Simply stretching a few muscles or raising your heart-rate by hopping on a piece of gym equipment is not enough to avoid injury, he said. That’s because doing so may only warm up one subset of muscles, when in reality you want your warmup to loosen the specific muscles you aim to workout later on.
You might think, for example, that hopping on a rowing machine for a few minutes is a good way of limbering up for a run. But while rowing would raise your heart rate and improve your blood flow, it would do little-to-nothing for the most important groups of muscles that you’ll be stressing when you run: those in your legs.
Instead of simply lifting your heart-rate, you want your warmup to precisely prepare your body for the type of workout you’ll be doing, Jordan said.
“You want to prime yourself for the stress it’s about to experience – in the exact way you’re about to apply it,” he said.

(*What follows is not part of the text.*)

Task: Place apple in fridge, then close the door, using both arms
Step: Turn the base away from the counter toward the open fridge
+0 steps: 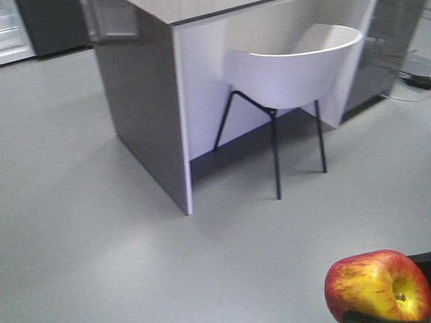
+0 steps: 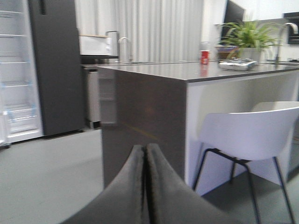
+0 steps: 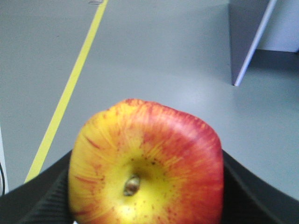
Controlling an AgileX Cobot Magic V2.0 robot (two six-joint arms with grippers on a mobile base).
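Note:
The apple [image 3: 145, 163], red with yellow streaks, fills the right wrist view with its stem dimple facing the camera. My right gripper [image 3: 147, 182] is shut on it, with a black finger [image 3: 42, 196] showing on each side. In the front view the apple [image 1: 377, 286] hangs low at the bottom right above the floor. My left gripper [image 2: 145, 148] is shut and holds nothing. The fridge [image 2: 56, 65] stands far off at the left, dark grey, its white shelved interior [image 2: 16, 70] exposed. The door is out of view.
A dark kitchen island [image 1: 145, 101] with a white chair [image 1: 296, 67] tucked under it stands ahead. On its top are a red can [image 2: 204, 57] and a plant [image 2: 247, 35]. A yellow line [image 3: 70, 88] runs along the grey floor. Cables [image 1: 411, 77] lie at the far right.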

That means that before an activity like a long run, you want to start with a walk. Then you’d walk briskly, jog next, and eventually build up to a running pace.
Conversely, if you’re going to be lifting weights, you want to limber up with a lighter version of the heavier weight you aim to use later.
Jordan calls these types of warmups “dynamic” because they are targeted to the exact part of the body that is going to be stressed during your exercise routine.
“Aim for a specific sequence that’s going to dynamically and specifically prepare your body for future stress,” Jordan said. “So if I’m going to go on a run, something like rowing won’t prepare me for the stress I’ll be putting on my knees and hips. You want a dynamic warmup, like a walk-jog-run.”